Reputation: 1380
I have written a Celery Task class like this:
myapp.tasks.py
from __future__ import absolute_import, unicode_literals
from .services.celery import app
from .services.command_service import CommandService
from exceptions.exceptions import *
from .models import Command
class CustomTask(app.Task):
def run(self, json_string, method_name, cmd_id: int):
command_obj = Command.objects.get(id=cmd_id) # type: Command
try:
val = eval('CommandService.{}(json_string={})'.format(method_name, json_string))
status, error = 200, None
except Exception as e:
auto_retry = command_obj.auto_retry
if auto_retry and isinstance(e, CustomError):
command_obj.retry_count += 1
command_obj.save()
return self.retry(countdown=CustomTask._backoff(command_obj.retry_count), exc=e)
elif auto_retry and isinstance(e, AnotherCustomError) and command_obj.retry_count == 0:
command_obj.retry_count += 1
command_obj.save()
print("RETRYING NOW FOR DEVICE CONNECTION ERROR. TRANSACTION: {} || IP: {}".format(command_obj.transaction_id,
command_obj.device_ip))
return self.retry(countdown=command_obj.retry_count*2, exc=e)
val = None
status, error = self._find_status_code(e)
return_dict = {"error": error, "status_code": status, "result": val}
return return_dict
@staticmethod
def _backoff(attempts):
return 2 ** attempts
@staticmethod
def _find_status_code(exception):
if isinstance(exception, APIException):
detail = exception.default_detail if exception.detail is None else exception.detail
return exception.status_code, detail
return 500, CustomTask._get_generic_exc_msg(exception)
@staticmethod
def _get_generic_exc_msg(exc: Exception):
s = ""
try:
for msg in exc.args:
s += msg + ". "
except Exception:
s = str(exc)
return s
CustomTask = app.register_task(CustomTask())
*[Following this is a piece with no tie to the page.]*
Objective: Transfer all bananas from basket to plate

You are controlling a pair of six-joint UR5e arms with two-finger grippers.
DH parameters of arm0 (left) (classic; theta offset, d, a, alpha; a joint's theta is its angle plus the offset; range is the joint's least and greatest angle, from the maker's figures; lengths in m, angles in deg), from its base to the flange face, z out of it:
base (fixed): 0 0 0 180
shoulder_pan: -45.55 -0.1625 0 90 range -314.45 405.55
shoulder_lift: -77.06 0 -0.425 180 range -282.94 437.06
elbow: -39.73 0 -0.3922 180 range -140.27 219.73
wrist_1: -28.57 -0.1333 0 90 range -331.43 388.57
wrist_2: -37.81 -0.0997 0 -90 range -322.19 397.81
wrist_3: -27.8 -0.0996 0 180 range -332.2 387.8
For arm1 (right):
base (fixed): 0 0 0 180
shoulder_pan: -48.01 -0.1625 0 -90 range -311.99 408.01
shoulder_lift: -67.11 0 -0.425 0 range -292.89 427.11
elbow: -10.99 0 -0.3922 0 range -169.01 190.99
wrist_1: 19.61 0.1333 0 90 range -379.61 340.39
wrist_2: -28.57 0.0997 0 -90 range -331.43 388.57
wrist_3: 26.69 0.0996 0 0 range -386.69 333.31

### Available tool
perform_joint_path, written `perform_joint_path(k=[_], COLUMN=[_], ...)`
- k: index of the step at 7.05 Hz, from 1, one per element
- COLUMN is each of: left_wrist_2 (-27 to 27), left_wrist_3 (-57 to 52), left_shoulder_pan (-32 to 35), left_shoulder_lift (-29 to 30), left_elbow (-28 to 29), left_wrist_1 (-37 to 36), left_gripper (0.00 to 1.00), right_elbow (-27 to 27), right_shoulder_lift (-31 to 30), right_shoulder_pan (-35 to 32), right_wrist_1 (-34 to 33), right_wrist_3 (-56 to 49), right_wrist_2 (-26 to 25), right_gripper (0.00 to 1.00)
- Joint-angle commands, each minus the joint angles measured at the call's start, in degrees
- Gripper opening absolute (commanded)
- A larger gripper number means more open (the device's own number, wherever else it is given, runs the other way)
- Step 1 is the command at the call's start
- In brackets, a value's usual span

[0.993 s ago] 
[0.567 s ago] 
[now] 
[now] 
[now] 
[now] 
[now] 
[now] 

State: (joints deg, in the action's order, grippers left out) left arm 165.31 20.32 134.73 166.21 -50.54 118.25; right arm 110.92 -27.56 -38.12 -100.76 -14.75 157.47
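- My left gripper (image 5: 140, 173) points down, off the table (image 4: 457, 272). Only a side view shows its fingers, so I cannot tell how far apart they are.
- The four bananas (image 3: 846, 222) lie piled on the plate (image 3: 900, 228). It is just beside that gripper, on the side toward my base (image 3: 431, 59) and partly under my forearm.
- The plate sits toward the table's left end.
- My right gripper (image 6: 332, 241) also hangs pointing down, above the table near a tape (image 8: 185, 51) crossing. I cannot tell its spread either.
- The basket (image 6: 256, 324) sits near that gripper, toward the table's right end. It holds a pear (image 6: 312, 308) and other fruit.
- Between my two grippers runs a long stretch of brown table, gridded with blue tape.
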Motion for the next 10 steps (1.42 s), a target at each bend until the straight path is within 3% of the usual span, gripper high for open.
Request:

The Celery App definition:
from __future__ import absolute_import, unicode_literals
import os
from celery import Celery, Task
from django.conf import settings
# set the default Django settings module for the 'celery' program.
os.environ.setdefault('DJANGO_SETTINGS_MODULE', 'myapp.settings')
_celery_broker = settings.CELERY_BROKER <-- my broker is amqp://username:password@localhost:5672/myhost
app = Celery('myapp', broker=_celery_broker, backend='rpc://', include=['myapp.tasks', 'myapp.controllers'])
app.config_from_object('django.conf:settings', namespace='CELERY')
app.autodiscover_tasks(['myapp'])
app.conf.update(
result_expires=4800,
task_acks_late=True
)
my init.py the tutorial recommended:
from .celery import app as celery_app
__all__ = ['celery_app']
The controller that is running the task:
from __future__ import absolute_import, unicode_literals
from .services.log_service import LogRunner
from myapp.services.command_service import CommandService
from exceptions.exceptions import *
from myapp.services.celery import app
from myapp.services.tasks import MyTask
from .models import Command
class MyController:
def my_method(self, json_string):
<non-async set up stuff here>
cmd_obj = Command.objects.create(<stuff>) # type: Command
task_exec = MyTask.delay(json_string, MyController._method_name, cmd_obj.id)
cmd_obj.task_id = task_exec
try:
return_dict = task_exec.get()
except Exception as e:
self._logger.error("ERROR: IP: {} and transaction: {}. Error Type: {}, "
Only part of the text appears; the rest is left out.